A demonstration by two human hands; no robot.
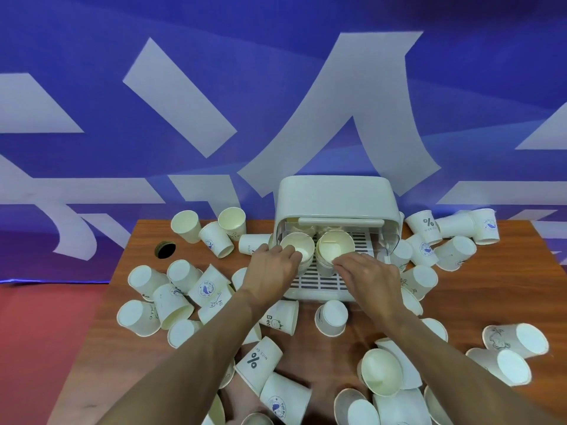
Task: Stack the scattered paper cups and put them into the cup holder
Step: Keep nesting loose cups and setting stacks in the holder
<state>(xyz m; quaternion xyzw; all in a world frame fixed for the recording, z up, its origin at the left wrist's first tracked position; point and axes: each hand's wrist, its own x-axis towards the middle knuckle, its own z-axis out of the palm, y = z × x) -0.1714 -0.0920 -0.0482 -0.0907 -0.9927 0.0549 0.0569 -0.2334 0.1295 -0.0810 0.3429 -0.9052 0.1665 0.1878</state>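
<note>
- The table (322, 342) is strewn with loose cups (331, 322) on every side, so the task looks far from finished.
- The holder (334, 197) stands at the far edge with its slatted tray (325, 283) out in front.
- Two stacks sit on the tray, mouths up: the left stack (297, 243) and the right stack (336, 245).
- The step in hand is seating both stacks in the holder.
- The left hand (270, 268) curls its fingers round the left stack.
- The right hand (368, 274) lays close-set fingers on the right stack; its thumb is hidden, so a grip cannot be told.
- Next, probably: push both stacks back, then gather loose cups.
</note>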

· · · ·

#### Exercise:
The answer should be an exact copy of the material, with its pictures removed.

#### Answer space:
A demonstration by two human hands; no robot.
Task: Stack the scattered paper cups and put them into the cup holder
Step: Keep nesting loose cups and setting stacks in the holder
<state>(xyz m; quaternion xyzw; all in a world frame fixed for the recording, z up, its origin at the left wrist's first tracked position; point and axes: each hand's wrist, its own x-axis towards the middle knuckle, its own z-axis out of the palm, y = z × x) -0.1714 -0.0920 -0.0482 -0.0907 -0.9927 0.0549 0.0569 -0.2334 0.1295 -0.0810 0.3429 -0.9052 0.1665 0.1878</state>
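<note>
- The table (322, 342) is strewn with loose cups (331, 322) on every side, so the task looks far from finished.
- The holder (334, 197) stands at the far edge with its slatted tray (325, 283) out in front.
- Two stacks sit on the tray, mouths up: the left stack (297, 243) and the right stack (336, 245).
- The step in hand is seating both stacks in the holder.
- The left hand (270, 268) curls its fingers round the left stack.
- The right hand (368, 274) lays close-set fingers on the right stack; its thumb is hidden, so a grip cannot be told.
- Next, probably: push both stacks back, then gather loose cups.
</note>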

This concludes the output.